Only one span of the listing below is wanted: the lines from the one with "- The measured" through the one with "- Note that", reproduced exactly, both ends kept.
──────────
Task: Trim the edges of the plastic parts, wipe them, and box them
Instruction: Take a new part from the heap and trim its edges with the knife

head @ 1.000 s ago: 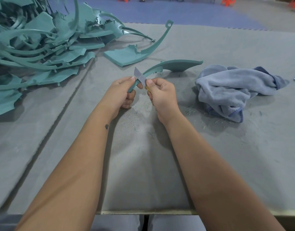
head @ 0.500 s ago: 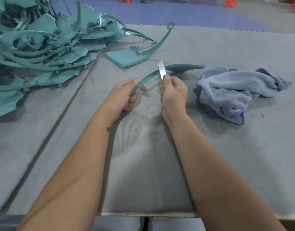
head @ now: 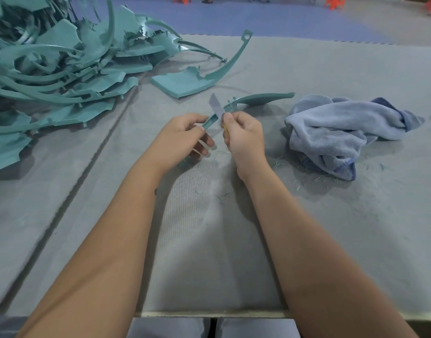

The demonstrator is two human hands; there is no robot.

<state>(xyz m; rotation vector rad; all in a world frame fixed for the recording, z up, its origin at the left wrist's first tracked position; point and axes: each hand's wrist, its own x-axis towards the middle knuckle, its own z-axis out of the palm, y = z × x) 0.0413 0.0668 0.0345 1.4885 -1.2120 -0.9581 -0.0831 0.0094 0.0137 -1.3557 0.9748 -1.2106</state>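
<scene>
**Blade meets edge at the trimming table**

A person's left hand (head: 182, 135) grips the near end of a curved teal plastic strip (head: 256, 100), its fingers curled round it, while the right hand (head: 243, 135) pinches a small grey blade (head: 215, 106) against the strip's edge near the middle of the grey felt-covered table (head: 355, 228). With the blade just beside the left fingers, a slip could nick them or gouge the part. A crumpled pale-blue cloth (head: 338, 128) lies to the right, a heap of teal plastic parts (head: 58, 69) far left. Shavings litter the felt; beyond is blue matted floor.
</scene>
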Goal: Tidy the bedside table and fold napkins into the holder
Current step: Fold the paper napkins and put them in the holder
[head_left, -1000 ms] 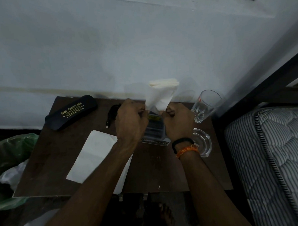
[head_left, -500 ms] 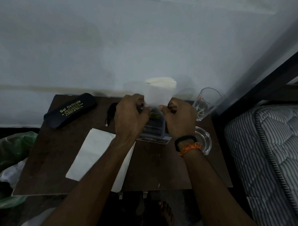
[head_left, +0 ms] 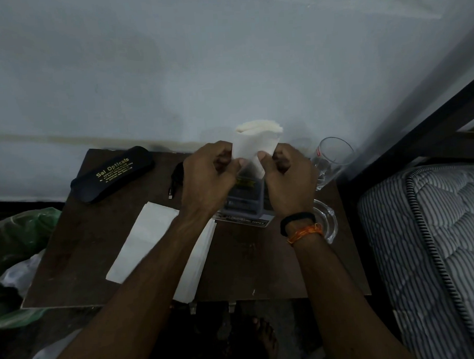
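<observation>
The left hand (head_left: 207, 180) and right hand (head_left: 287, 182) sit close together, each pinching 1 side of a folded white napkin (head_left: 252, 144) held above the clear napkin holder (head_left: 245, 203) at the far middle of the bedside table (head_left: 261, 259). Flat napkins (head_left: 154, 234) lie left of the holder, under the left forearm. A black glasses case (head_left: 112, 174) rests far left. A drinking glass (head_left: 330, 159) stands far right, with a glass ashtray (head_left: 327, 221) nearer.

Clear plastic napkin holder (head_left: 245, 203) at table's back edge mostly hidden behind both hands. Flat white napkin stack (head_left: 154, 234) partly under left forearm. Small gold print on black spectacle case (head_left: 112, 177) unreadable. Green bag (head_left: 18, 237) cut off by pic's left edge.
</observation>
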Motion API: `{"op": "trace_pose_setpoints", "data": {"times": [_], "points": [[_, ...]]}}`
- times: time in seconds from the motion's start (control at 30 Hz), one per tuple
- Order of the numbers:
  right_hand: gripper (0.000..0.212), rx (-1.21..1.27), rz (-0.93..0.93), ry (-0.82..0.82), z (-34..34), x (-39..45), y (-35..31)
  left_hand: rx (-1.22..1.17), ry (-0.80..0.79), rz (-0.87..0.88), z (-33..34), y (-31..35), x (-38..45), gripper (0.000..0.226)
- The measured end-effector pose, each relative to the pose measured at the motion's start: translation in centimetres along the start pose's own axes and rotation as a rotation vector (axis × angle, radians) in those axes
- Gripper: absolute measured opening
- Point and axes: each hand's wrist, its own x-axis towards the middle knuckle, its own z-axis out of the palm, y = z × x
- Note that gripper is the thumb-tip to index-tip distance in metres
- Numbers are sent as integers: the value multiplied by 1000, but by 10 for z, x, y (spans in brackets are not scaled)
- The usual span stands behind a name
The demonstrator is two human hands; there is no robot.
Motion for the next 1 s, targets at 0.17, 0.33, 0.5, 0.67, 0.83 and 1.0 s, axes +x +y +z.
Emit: {"op": "trace_pose_setpoints", "data": {"times": [0.17, 0.33, 0.5, 0.67, 0.83, 1.0], "points": [[18, -76, 11, -63, 0, -2, 10, 146, -59, 18, 2, -13, -2, 18], [14, -29, 111, -90, -4, -2, 5, 53, -43, -4, 0, -2, -1, 40], [22, 63, 66, -43, -6, 0, -3, -27, 14, -15, -7, 7, 1, 45], [18, 41, 42, -15, -3, 0, 1, 4, 30, 11, -7, 3, 2, 30], [18, 26, 42, -51, -4, -1, 6, 17, 5, 3, -4, -3, 2, 23], [13, -4, 46, -76, -4, -2, 9, 37, -28, 35, -2, -5, 0, 15]]}}
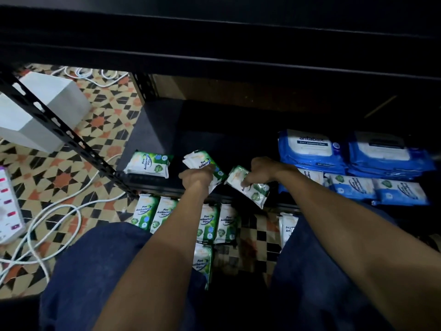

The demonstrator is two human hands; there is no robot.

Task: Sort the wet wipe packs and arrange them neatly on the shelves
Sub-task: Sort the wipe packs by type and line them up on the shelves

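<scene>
Nearest, lying on the tiled floor [59,180] between the knees: loose green packs [210,225], a row of four by the shelf edge and one more closer in, all reading "Pine Antibacterial Wipes". At right by the knee, a white pack [287,226] with partly hidden print, "Fra… Anti…".

Next, at the shelf [152,130] front: left hand [196,179] curled round a green pack [202,163], lifted and tilted. Right hand [263,170] pinching a second green pack [248,187], also tilted, one corner hanging past the shelf lip.

To do well, probably: lay both flat beside the placed pack [149,163] at the left, label up, same way round, edges flush with it and with the front lip. Set one down before freeing the other; soft, slippery wrappers likely to slide. Keep green clear of blue.

Farther right on the same shelf: small blue packs [377,189] in front, script too blurred to read surely, likely "Fragrance… Antibacterial". Behind, stacked large blue packs [312,151] marked "antabax", smaller line beneath unclear.

Off left on the floor: white cables [47,218], a power strip [9,206], a white box [43,111].
</scene>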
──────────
**Response to this exercise**:
- The measured end-effector pose, each relative to the pose measured at the motion's start: translation in centimetres along the start pose's own axes and rotation as a rotation vector (axis × angle, radians) in those axes
- Gripper: absolute measured opening
- Point and axes: each hand's wrist, its own x-axis towards the middle knuckle, its own z-axis out of the palm, y = z × x
- Note that gripper is the thumb-tip to index-tip distance in metres

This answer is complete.